Are you a member of your professional organization?

Answers to this question vary depending on the level of nursing education and practice. I have been a member of different types organizations at different stages of my career depending on my practice setting, type of patients I cared for, and the certifications I earned. I have always seen the value of association membership in helping me to advance my career, but clearly all professionals don't feel the same way. As a result, membership in organizations has been decreasing in recent years. Maybe you should take a look to determine if membership will help you achieve your career aspirations. 

First, some of us got our introduction into a membership society with honor societies. Your first membership in an honor society may have started as far back as high school. This is membership by invitation and doesn't necessarily imply a personal committment or involvement.

How about membership in a State Nurses Association? Now you're making a conscious choice to affiliate yourself with fellow nursing professionals who have common goals to advance the nursing profession and to protect the rights of nurses as a whole.

As you have move further into your career, you may choose a specialy area such as rehabilitation, critical care, or medical surgical nursing. If you have earned certification in your specialty, you certainly have a made an effort to solidify your commitment to the specialty. I recommend that if you have not joined the related nursing organization, go online and find out what they have to offer you. There are mentorship opportunities, local meetings, and continuing education offerings to help you maintain your certification.

Lastly, there are interdisciplinary organizations such as American Heart Association, American Cancer Society, or American Pain Society. These organizations are made up of individuals from multiple health professions and members of the healthcare industry who have common goals for researching, diagnosis, managing, and treating specific diseases or caring for a partcilar body system. As you develop your career, it will be imperative for you to be activity involved in a professional organization. Don't wait until it's time to make the next move. Membership may enhance your career at any stage.

By Karen Innocent, MS, RN, CRNP, ANP-BC, CMSRN

Posted: 6/25/2010 10:17:44 AM by Lisa Bonsall, MSN, RN, CRNP | with 2 comments


Comments
Karen Innocent
June 15. 2010 20:55
Jennifer,
I commend you for being involved in a professional organization as an Associate Degree RN. While there are many reasons why nurses enter at different levels, there have always been a high proportion graduating from ADN programs because it takes twice as long to produce BSN graduates. The economy may also play a role, as you have noted, because the stability of health care professions including nursing.

Thank you for sharing.

Karen Innocent
10/12/2015 10:25:12 AM

Jennifer Robinson RNC, CLNC
June 15. 2010 02:00
Most clinically practicing nurses that I know do not belong to any professional organization.
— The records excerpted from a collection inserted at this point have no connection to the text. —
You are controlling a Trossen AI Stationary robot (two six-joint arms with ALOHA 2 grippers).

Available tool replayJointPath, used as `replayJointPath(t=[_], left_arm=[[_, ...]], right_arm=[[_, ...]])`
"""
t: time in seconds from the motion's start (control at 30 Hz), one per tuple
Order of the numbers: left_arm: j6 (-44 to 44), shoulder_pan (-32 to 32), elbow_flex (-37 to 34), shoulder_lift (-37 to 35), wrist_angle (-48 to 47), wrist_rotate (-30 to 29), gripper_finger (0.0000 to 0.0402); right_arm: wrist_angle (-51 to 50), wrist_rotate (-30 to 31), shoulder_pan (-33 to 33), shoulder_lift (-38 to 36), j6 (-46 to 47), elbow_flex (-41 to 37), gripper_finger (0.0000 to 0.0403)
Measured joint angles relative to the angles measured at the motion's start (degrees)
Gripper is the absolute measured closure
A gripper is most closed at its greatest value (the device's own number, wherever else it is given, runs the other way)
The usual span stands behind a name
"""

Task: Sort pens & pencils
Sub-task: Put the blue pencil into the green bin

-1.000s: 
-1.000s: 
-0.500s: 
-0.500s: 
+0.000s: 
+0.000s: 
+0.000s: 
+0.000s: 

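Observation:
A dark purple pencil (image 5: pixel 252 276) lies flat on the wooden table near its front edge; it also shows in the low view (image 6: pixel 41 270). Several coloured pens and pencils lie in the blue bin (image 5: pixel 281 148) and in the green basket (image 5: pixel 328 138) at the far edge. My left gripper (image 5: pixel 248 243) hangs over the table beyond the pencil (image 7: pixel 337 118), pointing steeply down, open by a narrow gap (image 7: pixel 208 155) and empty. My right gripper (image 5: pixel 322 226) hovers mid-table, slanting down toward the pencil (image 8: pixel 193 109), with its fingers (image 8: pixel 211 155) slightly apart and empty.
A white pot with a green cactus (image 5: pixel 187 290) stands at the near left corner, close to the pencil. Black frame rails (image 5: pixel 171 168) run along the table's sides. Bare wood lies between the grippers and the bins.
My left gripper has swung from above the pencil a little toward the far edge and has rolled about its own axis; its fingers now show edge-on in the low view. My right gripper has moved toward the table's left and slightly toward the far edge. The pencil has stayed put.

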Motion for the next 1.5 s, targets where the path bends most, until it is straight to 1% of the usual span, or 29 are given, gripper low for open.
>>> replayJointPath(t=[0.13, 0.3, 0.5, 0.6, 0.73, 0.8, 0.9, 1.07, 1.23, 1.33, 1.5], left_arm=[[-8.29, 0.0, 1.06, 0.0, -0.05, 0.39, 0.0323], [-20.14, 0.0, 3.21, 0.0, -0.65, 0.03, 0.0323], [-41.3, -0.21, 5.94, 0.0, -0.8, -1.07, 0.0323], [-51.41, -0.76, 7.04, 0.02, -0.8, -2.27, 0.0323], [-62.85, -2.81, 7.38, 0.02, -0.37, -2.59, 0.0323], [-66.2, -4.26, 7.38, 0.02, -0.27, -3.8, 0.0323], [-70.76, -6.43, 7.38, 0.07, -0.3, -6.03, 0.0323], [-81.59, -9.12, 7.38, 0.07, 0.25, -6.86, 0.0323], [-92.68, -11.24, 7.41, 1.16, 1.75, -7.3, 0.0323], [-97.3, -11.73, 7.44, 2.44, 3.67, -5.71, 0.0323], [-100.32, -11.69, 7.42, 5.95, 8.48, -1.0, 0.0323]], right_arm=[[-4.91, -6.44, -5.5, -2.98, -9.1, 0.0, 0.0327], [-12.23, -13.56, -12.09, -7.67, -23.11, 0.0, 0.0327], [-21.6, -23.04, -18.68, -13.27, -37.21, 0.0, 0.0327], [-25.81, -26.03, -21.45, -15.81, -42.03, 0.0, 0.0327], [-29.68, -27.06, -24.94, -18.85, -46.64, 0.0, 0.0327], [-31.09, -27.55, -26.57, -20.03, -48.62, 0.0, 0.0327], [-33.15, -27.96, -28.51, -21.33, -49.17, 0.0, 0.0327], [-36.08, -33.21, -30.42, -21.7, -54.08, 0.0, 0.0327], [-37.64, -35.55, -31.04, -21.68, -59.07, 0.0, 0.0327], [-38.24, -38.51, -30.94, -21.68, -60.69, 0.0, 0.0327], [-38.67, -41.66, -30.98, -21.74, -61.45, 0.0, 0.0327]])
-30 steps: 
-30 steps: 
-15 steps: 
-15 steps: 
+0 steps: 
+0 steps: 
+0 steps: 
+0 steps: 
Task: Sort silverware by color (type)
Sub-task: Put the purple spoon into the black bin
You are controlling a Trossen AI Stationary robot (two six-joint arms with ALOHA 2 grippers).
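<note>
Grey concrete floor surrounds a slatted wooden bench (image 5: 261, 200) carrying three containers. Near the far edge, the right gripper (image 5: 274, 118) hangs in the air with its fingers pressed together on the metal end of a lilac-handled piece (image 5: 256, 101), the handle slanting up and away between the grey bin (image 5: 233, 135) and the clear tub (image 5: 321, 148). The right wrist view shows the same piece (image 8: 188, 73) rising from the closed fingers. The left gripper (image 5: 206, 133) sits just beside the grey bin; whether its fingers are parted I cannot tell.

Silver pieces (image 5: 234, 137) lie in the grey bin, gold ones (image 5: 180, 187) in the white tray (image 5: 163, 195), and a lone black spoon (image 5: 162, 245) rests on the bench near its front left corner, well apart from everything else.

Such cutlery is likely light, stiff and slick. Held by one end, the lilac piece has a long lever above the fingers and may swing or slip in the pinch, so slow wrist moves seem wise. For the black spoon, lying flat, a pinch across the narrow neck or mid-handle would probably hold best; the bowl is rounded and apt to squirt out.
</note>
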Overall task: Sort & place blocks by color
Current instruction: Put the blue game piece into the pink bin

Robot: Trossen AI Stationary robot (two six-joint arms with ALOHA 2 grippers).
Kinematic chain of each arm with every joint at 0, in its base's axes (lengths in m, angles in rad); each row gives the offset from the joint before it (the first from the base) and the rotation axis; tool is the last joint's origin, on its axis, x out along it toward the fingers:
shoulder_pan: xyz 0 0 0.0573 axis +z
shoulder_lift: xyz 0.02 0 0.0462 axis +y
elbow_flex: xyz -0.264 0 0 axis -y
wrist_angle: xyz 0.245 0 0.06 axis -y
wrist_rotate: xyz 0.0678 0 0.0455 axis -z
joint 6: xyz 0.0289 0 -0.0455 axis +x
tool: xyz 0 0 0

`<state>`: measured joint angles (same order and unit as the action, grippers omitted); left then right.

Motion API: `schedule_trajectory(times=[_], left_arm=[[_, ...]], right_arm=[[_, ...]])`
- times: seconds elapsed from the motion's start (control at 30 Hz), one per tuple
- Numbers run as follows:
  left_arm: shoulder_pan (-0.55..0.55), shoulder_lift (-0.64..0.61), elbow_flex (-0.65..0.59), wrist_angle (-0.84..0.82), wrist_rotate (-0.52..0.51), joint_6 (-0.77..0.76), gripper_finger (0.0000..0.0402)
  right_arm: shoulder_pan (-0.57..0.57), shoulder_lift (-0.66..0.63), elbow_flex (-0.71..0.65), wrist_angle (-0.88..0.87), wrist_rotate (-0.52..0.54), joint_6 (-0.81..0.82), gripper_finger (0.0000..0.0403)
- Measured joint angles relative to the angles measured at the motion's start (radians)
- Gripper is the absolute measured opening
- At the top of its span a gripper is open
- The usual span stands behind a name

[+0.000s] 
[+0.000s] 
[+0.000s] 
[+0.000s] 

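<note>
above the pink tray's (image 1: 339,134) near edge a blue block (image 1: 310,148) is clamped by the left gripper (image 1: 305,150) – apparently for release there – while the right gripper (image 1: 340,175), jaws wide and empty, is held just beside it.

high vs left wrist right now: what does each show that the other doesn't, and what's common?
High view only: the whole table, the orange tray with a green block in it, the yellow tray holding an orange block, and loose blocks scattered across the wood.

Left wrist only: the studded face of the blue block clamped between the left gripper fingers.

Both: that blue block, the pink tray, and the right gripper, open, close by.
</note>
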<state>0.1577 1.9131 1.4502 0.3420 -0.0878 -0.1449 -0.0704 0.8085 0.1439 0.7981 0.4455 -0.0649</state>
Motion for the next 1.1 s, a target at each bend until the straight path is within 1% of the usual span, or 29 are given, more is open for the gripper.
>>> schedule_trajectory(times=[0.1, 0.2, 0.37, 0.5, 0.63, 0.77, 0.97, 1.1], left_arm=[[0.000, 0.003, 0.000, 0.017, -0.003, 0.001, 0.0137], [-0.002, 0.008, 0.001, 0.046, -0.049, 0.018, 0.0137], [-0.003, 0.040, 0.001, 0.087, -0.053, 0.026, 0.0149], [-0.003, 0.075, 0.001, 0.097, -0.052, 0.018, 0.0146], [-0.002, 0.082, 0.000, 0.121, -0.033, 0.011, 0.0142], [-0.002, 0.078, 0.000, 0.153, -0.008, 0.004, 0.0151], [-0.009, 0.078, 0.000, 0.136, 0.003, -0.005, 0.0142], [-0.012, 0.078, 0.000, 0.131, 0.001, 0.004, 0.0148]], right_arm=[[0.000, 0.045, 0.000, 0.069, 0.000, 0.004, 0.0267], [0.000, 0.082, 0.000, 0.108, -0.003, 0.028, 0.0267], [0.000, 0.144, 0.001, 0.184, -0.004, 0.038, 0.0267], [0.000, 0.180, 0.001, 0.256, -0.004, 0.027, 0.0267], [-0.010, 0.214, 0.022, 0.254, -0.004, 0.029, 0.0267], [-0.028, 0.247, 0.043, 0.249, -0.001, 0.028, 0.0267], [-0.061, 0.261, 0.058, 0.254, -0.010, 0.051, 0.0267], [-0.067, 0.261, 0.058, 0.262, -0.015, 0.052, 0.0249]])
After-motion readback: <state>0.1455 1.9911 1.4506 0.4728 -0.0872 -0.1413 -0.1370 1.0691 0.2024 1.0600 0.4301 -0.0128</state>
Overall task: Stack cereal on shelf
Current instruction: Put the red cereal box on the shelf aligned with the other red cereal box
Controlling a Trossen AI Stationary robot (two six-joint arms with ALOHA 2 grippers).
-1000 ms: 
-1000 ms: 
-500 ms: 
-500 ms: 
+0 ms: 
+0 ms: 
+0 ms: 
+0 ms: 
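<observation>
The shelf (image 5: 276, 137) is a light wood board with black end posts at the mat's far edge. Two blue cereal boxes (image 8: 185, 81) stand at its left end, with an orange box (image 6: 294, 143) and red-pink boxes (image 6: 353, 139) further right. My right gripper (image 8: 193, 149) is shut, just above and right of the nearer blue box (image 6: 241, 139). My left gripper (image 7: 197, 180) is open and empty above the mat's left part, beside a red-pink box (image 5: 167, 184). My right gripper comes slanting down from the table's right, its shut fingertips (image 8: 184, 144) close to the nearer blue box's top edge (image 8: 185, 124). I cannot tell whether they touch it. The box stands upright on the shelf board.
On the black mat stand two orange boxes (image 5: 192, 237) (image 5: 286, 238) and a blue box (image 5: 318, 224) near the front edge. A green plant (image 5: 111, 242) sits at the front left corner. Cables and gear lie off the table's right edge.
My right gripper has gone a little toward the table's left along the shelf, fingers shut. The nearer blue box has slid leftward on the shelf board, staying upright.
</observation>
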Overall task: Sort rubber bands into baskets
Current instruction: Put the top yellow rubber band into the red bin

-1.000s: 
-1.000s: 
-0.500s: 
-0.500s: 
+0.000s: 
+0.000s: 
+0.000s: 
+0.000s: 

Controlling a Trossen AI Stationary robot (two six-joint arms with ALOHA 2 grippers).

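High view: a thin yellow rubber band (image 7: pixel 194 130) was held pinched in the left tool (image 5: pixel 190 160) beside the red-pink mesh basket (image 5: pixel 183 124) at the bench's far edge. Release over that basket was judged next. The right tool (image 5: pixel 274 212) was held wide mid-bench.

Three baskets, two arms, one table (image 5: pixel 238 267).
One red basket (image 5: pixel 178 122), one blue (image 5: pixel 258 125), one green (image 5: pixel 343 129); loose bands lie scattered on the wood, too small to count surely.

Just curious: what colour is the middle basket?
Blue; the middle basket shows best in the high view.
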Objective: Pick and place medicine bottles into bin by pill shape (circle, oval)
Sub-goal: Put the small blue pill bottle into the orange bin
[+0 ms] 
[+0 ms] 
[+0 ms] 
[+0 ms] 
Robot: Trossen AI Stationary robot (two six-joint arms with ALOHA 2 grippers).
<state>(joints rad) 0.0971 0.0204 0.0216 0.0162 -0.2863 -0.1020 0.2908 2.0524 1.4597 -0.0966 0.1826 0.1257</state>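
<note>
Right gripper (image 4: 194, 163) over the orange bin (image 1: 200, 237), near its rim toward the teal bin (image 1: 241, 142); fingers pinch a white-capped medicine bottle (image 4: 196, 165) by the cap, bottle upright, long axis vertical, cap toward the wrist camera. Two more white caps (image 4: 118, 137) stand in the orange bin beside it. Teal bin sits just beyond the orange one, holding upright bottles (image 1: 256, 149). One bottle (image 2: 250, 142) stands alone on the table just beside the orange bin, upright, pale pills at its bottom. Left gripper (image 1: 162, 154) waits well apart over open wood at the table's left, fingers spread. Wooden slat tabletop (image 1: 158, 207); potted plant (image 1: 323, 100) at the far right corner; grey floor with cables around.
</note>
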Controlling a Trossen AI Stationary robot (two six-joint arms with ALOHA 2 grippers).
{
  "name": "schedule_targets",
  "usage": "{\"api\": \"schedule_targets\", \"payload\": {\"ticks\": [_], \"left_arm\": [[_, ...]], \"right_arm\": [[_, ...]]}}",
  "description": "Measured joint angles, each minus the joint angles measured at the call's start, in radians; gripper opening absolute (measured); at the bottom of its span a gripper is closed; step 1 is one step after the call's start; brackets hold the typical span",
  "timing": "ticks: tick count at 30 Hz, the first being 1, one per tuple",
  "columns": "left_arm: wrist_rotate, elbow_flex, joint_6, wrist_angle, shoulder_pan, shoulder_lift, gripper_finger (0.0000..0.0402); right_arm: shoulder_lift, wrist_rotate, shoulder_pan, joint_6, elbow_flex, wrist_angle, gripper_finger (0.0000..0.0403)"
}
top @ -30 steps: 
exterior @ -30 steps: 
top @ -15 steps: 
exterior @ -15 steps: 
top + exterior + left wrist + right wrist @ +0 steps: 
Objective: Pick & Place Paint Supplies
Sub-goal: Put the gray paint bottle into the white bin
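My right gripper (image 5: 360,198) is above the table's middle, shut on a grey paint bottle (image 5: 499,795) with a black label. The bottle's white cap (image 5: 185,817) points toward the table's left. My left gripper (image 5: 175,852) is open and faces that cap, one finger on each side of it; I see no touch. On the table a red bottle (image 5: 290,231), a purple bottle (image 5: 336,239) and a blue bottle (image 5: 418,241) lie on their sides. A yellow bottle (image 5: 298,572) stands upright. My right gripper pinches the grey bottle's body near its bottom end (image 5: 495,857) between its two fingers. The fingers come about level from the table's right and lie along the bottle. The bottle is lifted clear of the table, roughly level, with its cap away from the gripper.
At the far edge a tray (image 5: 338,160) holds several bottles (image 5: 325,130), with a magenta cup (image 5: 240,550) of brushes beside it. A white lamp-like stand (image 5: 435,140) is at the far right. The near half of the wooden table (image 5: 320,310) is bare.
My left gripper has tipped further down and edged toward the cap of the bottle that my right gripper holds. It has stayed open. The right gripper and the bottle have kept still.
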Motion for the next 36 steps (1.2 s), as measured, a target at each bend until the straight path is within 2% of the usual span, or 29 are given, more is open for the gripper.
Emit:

The few that do belong, are generally BSN (and higher) prepared nurses. I wonder if this is related to a trend that I have seen over the year - a high influx of ADN prepared nurses that went to nursing school because it was a quick way to get money, flexible scheduling, and more job security.

I personally have seen that generally people who become nurses for more altruistic reasons or because they enjoy the learning process and the work, tend to subscribe to nursing journals, belong to organizations, attend conferences, and volunteer to perform above and beyond the job description for the shift. The discussions that I have had with nurses who think it is unfair to require nurses to do continuing education beyond college in order to keep a nursing license scare me.

As an Associate Degree RN, I have always belonged to professional organizations. It is how I keep up with current trends and evidence based practice to ensure I am practicing high quality nursing. I believe it is important that nurses get on board and act like the professionals they want to be called. Otherwise we will continue to be divided and will never have the respect and collegiality with other disciplines (MDs) that we desire.